* **PROBLEM TO SOLVE**: Please work out how many lines in the data below hold the word "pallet", and state only the number.
● ● ●
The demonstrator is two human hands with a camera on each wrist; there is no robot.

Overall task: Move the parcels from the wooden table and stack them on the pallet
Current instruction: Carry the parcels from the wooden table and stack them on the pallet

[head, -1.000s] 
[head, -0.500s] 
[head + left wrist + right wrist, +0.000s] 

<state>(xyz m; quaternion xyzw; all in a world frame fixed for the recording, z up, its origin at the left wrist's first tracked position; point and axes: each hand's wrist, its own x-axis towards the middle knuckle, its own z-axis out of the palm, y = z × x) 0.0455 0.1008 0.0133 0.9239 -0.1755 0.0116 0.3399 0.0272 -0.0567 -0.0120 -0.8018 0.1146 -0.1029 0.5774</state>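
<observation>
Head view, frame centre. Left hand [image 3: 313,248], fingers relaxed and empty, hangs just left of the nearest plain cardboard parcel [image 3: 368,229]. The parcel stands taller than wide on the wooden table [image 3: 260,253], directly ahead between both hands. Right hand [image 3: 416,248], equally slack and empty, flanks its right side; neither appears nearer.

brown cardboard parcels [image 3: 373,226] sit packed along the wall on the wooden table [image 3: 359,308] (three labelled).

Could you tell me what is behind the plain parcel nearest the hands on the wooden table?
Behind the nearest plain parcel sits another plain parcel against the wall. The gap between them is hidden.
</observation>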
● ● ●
* **TASK RESULT**: 2